We played the CT6M through two rigs – a Mesa Boogie Triaxis preamp with Stereo 2:Fifty power amp going into a Marshall 1960a 4 x 12 closed-back cabinet, and a Marshall DSL201 1 x 12 Combo.
Clean and quiet were the first things that we noticed about the sound of the CT6M. The Classic C22 humbucking pickups were quiet at all times, including when applying the coil tap to reveal their single-coil alter egos.
In the bridge position, we achieved the kind of rock guitar tone we’ve come to associate with Les Paul guitars and other rock-oriented instruments featuring DiMarzio bridge-position pickups. We achieved our heavy overdriven Boogie tones with warmth and sustain that comes from a string through-body construction. When we dialed in less distortion for our “cleaner” overdriven sounds, the pickups showed detail across all the strings utilized in a chord. (Inexpensive pickups, and less expensive guitar amps, wouldn’t enable you to hear this kind of detail).
In the middle pickup position the C6M provided a huge, deep clean tone with warmth, thickness, and a presence we don’t typically hear from a solid-body electric. If you’ve had trouble getting your clean tones to cut through your band’s heavy mix, this may be just the ticket.

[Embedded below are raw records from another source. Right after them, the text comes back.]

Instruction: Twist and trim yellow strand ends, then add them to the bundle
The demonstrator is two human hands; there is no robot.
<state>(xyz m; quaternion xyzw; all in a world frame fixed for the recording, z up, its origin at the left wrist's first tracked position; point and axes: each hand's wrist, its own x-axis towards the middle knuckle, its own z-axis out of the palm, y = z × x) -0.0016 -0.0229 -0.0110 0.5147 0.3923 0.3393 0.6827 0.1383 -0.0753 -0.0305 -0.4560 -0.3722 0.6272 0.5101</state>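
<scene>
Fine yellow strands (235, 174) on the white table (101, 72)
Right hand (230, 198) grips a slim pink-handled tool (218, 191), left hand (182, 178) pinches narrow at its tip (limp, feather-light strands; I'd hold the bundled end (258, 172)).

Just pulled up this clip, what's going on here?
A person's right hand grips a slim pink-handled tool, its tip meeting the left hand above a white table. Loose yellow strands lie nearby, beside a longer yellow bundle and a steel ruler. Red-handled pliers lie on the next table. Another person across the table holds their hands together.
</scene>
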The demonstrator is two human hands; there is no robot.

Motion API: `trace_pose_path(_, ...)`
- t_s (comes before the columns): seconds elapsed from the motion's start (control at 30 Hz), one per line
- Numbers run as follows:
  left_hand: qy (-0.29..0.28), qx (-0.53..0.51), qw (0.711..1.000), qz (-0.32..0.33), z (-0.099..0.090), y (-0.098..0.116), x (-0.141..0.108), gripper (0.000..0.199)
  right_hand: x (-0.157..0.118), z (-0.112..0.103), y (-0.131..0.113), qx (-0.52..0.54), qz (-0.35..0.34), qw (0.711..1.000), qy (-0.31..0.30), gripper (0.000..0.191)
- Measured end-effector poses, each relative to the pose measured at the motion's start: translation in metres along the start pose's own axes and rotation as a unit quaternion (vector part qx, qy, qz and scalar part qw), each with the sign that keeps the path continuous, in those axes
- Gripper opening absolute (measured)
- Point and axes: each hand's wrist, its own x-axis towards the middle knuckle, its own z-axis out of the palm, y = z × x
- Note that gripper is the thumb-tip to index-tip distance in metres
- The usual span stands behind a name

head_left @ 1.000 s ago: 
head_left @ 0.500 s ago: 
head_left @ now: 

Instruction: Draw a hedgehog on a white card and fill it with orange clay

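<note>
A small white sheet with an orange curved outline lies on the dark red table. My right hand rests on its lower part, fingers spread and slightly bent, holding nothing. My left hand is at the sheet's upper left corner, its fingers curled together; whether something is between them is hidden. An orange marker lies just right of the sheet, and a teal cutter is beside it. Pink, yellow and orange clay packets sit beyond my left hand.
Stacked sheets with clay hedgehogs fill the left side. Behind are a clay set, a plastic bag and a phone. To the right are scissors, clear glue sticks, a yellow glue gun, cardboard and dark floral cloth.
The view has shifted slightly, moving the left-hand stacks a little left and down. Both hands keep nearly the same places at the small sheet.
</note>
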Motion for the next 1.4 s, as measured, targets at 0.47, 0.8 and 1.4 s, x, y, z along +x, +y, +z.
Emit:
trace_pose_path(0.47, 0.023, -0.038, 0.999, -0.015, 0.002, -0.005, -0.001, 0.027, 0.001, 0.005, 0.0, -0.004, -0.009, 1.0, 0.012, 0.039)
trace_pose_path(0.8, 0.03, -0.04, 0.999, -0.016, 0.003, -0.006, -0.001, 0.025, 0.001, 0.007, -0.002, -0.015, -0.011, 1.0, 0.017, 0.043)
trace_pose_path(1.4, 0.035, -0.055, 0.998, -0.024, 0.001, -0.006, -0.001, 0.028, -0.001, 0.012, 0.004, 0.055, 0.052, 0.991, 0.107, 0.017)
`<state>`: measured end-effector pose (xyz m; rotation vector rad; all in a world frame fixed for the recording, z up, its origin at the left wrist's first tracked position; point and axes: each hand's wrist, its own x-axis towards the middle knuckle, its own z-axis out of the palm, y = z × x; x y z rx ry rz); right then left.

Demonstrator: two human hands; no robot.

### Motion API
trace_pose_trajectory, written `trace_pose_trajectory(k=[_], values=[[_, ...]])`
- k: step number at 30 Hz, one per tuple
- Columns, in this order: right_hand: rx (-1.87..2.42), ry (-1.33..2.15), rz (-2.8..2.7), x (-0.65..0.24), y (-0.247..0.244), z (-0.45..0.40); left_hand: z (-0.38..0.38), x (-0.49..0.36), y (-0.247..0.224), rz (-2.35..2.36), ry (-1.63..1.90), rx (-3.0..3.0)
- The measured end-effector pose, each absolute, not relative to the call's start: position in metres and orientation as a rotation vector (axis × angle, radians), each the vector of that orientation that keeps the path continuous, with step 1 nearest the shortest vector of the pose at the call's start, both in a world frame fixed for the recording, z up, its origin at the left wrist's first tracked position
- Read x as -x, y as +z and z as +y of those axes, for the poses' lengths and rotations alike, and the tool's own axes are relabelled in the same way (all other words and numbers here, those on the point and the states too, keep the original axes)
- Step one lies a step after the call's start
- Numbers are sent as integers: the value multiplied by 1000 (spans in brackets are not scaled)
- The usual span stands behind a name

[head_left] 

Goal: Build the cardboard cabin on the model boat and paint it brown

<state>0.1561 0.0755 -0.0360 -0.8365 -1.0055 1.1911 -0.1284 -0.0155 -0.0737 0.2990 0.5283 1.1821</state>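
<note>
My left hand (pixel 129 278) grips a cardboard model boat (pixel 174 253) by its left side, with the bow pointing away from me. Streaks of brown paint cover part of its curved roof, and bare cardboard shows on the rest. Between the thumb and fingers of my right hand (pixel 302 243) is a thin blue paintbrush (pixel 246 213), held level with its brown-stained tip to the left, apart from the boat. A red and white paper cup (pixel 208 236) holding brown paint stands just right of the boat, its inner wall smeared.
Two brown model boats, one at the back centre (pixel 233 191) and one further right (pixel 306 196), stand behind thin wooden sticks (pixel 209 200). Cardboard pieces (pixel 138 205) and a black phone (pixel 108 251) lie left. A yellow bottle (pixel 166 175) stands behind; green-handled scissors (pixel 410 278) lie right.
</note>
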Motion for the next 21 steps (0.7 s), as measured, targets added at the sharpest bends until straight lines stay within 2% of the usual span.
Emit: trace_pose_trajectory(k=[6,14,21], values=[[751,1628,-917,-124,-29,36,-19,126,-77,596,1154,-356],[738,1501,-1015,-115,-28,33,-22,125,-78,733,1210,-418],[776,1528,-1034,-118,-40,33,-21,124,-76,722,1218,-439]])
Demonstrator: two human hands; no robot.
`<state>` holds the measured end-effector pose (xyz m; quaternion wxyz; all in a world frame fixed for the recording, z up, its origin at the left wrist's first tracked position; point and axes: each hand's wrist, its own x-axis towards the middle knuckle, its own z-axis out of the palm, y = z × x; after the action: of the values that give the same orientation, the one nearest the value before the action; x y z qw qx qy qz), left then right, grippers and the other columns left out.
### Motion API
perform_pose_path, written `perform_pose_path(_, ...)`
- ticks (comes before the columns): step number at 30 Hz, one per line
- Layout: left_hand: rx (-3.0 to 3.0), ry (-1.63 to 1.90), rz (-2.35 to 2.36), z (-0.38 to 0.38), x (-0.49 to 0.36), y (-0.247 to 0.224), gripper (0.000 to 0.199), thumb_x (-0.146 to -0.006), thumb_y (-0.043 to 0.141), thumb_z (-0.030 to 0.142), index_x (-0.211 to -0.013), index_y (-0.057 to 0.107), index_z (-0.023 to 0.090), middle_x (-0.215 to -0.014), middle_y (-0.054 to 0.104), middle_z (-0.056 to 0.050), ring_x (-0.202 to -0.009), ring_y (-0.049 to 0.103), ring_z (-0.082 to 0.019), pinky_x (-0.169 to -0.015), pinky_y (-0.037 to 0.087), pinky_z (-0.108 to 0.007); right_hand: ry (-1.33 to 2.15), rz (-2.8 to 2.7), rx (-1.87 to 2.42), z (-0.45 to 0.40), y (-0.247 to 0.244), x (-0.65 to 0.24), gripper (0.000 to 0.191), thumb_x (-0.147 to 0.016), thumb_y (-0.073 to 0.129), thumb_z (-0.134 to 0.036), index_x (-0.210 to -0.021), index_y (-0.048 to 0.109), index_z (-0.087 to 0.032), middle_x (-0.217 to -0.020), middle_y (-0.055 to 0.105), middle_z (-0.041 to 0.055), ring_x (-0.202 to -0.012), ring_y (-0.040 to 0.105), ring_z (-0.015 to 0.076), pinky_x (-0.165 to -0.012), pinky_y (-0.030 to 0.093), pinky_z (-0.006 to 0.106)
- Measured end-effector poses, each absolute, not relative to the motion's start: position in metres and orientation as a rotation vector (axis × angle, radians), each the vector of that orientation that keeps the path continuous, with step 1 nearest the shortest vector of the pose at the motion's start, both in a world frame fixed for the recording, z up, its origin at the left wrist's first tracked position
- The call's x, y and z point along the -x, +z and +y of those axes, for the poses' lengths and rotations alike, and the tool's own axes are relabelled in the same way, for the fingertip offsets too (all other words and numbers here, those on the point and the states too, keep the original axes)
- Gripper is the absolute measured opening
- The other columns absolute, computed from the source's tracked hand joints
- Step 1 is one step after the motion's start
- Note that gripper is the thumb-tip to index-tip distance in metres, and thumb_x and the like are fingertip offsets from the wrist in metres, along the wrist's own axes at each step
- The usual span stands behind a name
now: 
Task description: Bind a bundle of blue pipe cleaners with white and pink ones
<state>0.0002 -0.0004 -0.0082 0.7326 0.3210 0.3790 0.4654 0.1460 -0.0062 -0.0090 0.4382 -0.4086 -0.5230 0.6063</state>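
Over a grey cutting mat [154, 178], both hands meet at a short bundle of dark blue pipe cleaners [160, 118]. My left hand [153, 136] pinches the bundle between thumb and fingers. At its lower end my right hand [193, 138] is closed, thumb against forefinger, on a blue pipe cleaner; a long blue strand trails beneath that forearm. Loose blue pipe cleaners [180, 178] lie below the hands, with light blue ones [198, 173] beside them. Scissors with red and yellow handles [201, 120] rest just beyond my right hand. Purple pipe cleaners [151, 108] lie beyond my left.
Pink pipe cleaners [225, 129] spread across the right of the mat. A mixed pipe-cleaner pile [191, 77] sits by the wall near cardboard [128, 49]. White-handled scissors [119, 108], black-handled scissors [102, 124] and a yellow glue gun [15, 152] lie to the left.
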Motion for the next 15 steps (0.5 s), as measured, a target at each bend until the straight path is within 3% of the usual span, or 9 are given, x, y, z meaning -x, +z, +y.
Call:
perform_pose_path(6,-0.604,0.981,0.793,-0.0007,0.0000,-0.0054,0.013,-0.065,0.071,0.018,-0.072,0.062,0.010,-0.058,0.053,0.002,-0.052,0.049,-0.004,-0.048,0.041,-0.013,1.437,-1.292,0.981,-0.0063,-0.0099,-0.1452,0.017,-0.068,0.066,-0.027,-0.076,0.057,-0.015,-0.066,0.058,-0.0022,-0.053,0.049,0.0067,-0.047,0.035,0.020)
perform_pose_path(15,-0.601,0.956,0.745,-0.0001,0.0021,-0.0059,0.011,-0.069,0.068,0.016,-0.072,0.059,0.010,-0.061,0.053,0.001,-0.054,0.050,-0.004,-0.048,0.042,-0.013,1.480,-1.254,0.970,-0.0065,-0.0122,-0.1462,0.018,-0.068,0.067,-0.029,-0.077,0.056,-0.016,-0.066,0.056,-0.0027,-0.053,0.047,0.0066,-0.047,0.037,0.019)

The neck pickup position wasn’t as rich sounding as we expected. If you like playing bluesy, jazzy lead melodies, other humbuckers yield a thicker sound in this position, but the tone was very good for 60’s and 70’s classic rock styles. Carvin’s optional M22 pickup may be preferred if you seek that heavier neck pickup tone.
Documentation and Product Support
While documentation for a guitar is hardly essential, Carvin provides a useful tip sheet with the guitar that clearly explains how to adjust intonation, action, pickup height, string changing, and more. Although we had no reason to require technical support, we did require customer service assistance since Carvin forgot to install the Straplocks on our CT6M. The representative was courteous and gave us the choice to either have them send us the missing straplocks or credit us for their cost.
Our Carvin CT6M cost $1565 including the case and shipping, an outstanding value for a guitar in this category of high-end American-made guitars.
All Carvin guitars are custom built after placing your order, unless you’re one of the fortunate few living within close proximity to a Carvin retail location in California and they have your dream guitar hanging on the wall. It usually takes four to six weeks for delivery of your guitar, which can seem like a torturous amount of time to wait (we suffered for five weeks), but patience has its rewards. We ended up with a custom-built American-made guitar that sounds great, looks great, plays great, and isn’t a clone of every other player’s off-the-shelf guitar.